Tesla relented after federal road safety investigators asked the electric car maker to tell them how and why it developed the solution as part of a recall of more than 2 million vehicles equipped with the company's Autopilot semi-automated driving system. The U.S. National Highway Traffic Safety Administration said Tesla has reported 20 accidents since the fix – an online software update – was sent out in December. The company's shares lost 1.8% premarket and have fallen more than 25% this year.

According to FactSet, this week is relatively quiet as most companies in the S&P 500 have already reported earnings for the first three months of the year and more than three-quarters of them have beaten earnings expectations.

According to strategists at Deutsche Bank, corporate earnings reports were better than expected not only in the US, but also in Europe and Japan. After four straight declines, global earnings growth is on track for a second straight quarter of growth.

The US stock market has fluctuated between gains and losses since the record high at the end of March. It failed for weeks because of fears that stubbornly high inflation would prevent, or at least delay, the Federal Reserve from making the interest rate cuts that Wall Street is demanding.

However, things rebounded at the end of last week after the jobs report came in weaker than expected, suggesting the U.S. economy was strong enough to avoid a severe recession without spiking inflation.

Traders are betting on a nearly 89 percent chance that the Fed will cut interest rates at least once before the end of the year, according to data from CME Group. This is an increase from the 81.6% probability observed a week earlier. Lower interest rates would help ease pressure on the economy and financial system.

In Europe, Britain's FTSE 100 was up 1% at midday, Germany's DAX was up 0.6% and the CAC 40 in Paris was up 0.4%.

In Asian trading, the Nikkei 225 in Tokyo rose 1.6% to 38,835.10. The rise was led by semiconductor companies such as Tokyo Electron, which closed 4.8% higher, and Advantest, which rose 2.2%.

South Korea's Kospi rose 2.2% to 2,734.36, helped by major technology companies such as Samsung Electronics, which posted a 4.8% gain, and smaller rival SK Hynix, which rose 3.7%.

Hong Kong's Hang Seng lost 0.5% to 18,4779.37. But the Shanghai Composite Index recovered from early losses, rising 0.2% to 3,147.74.

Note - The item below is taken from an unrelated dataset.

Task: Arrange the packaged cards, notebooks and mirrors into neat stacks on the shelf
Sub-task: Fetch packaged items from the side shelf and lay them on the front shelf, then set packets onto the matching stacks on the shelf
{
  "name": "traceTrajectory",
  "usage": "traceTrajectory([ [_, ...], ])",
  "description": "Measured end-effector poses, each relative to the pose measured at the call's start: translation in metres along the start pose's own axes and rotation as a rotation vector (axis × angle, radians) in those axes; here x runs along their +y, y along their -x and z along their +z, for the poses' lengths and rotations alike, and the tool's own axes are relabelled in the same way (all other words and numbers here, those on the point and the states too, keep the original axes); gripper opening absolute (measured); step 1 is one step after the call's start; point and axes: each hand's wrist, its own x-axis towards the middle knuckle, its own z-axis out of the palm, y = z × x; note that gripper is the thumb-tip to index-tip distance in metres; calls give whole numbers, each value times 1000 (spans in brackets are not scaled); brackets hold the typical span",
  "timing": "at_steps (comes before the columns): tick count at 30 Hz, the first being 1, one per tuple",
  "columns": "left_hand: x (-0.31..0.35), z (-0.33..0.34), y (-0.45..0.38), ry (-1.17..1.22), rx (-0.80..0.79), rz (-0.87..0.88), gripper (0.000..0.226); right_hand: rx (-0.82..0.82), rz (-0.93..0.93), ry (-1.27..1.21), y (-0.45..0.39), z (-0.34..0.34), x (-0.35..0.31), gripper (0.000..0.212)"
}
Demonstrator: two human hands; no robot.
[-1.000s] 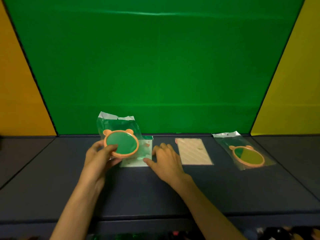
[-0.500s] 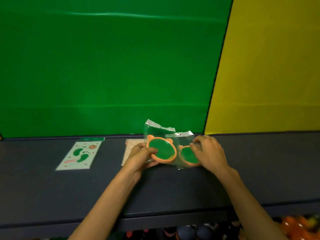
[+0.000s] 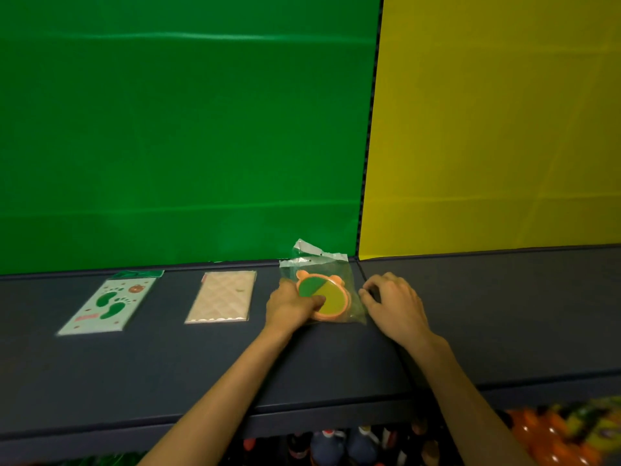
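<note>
On the dark shelf (image 3: 336, 364) lie two orange bear-eared mirrors in clear bags (image 3: 331, 297), one on top of the other, near the green-yellow wall corner. My left hand (image 3: 290, 306) grips the top mirror at its left side, thumb laid across the face. My right hand (image 3: 393, 304) rests on the shelf, its loosely curled fingertips touching the bag's right edge. A beige quilted notebook (image 3: 221, 295) lies flat to the left of the mirrors. Further left lies a packaged card with green footprints (image 3: 107, 304).
A green back wall (image 3: 184, 129) meets a yellow wall (image 3: 497, 129) just behind the mirrors. Bare shelf stretches to the right of my right hand. Below the shelf's front edge stand bottles (image 3: 336, 445) and orange packets (image 3: 544, 428).
My left hand carried its mirror rightward and set it over the second mirror. My right hand let go of the second mirror and moved to the bag's right edge.
</note>
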Motion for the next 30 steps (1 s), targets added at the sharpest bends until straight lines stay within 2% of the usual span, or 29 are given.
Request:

Australia's S&P/ASX 200 rose 1.4% to 7,793.30 after the central bank decided to keep interest rates unchanged at 4.35%.

Taiwan's Taiex rose 0.6% while India's Sensex lost 0.5% as the country began the third phase of its week-long national election process.

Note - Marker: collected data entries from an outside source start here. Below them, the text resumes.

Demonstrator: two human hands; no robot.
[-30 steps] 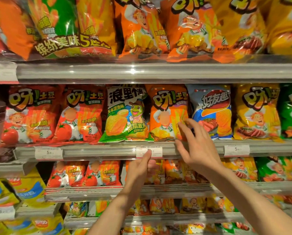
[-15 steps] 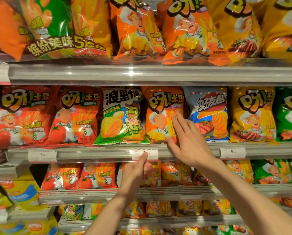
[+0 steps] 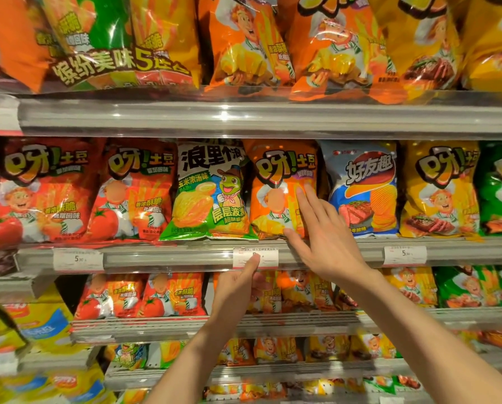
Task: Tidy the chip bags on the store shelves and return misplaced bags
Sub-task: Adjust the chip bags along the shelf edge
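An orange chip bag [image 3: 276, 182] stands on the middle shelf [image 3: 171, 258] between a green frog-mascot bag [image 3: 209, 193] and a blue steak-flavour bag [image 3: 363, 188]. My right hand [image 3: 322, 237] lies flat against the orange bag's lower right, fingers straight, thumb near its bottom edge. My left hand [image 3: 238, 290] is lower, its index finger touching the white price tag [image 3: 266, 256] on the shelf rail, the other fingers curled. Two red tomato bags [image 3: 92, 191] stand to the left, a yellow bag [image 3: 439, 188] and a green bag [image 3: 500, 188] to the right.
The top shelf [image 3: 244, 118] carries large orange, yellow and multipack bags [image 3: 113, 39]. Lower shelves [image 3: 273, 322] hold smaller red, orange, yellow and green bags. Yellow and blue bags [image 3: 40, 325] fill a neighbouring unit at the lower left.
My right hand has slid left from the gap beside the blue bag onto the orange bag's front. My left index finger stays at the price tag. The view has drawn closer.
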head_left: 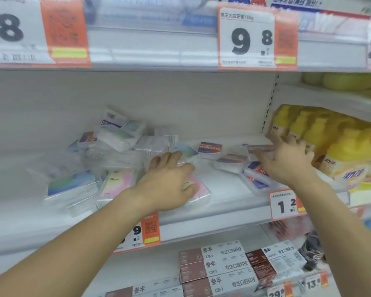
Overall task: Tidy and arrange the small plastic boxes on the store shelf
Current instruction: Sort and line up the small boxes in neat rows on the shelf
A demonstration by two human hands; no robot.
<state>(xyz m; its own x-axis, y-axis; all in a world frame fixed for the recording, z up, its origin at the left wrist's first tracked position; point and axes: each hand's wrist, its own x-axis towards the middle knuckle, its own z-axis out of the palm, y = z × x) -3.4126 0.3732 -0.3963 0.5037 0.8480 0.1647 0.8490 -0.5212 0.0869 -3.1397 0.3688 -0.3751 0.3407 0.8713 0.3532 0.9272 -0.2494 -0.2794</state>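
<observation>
With the left hand (169, 181) resting flat on a pink box (198, 189) and the right hand (287, 161) pinching a red-labelled box (260, 150) mid-shelf (223, 202), I'd square each one gently, avoiding the leaning pile (116, 142).

Motion blur smears the heap of small plastic boxes (116, 151), so their print cannot be read and their count cannot be told. The left hand (169, 181) covers most of a pink box (198, 187). The right hand (287, 161) hides the box edge under its fingers. The yellow bottles (330, 146) run off the right edge, labels blurred.
</observation>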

In other trading, benchmark U.S. crude oil lost 34 cents to $78.14 a barrel in electronic trading on the New York Mercantile Exchange. On Monday it rose 37 cents.

Brent crude, the international standard, was down 32 cents, falling to $82.98 a barrel.

The dollar rose to 154.39 Japanese yen from 153.90 yen. The euro remained stable at $1.0769.

On Monday, the S&P 500 rose 1% and the Dow Industrials gained 0.5%. The Nasdaq Composite rose 1.2%.